One molecule of acetyl-CoA (the "starter unit") and several molecules malonyl-CoA (the "extender units") are condensed by fatty acid synthase to produce fatty acids. Fatty acid are essential components of lipid bilayers that form cell membranes as well as fat energy stores in animals.
Natural products may be extracted from the cells, tissues, and secretions of microorganisms, plants and animals. A crude (unfractionated) extract from any one of these sources will contain a range of structurally diverse and often novel chemical compounds. Chemical diversity in nature is based on biological diversity, so researchers travel around the world obtaining samples to analyze and evaluate in drug discovery screens or bioassays. This effort to search for natural products is known as bioprospecting.

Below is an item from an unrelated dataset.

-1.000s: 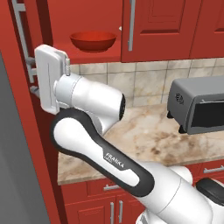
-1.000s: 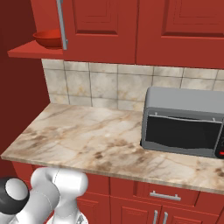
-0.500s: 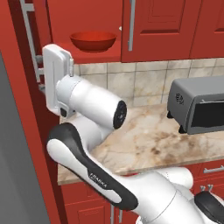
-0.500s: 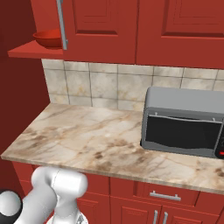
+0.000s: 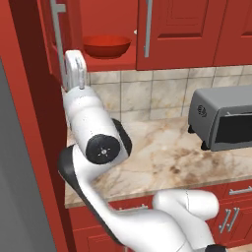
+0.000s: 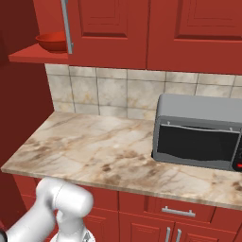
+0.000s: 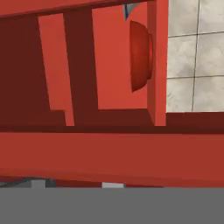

Pharmacognosy provides the tools to identify, select and process natural products destined for medicinal use. Usually, the natural product compound has some form of biological activity and that compound is known as the active principle - such a structure can evolve to become a discovery "lead". In this and related ways, some current medicines are obtained directly from natural sources.
On the other hand, some medicines are developed from the natural product lead originally obtained from the natural source. This means the lead may be:
- produced by total synthesis, or
- a starting point (precursor) for a semisynthetic compound, or
- a framework that serves as the basis for a structurally different compound arrived at by total/semisynthesis.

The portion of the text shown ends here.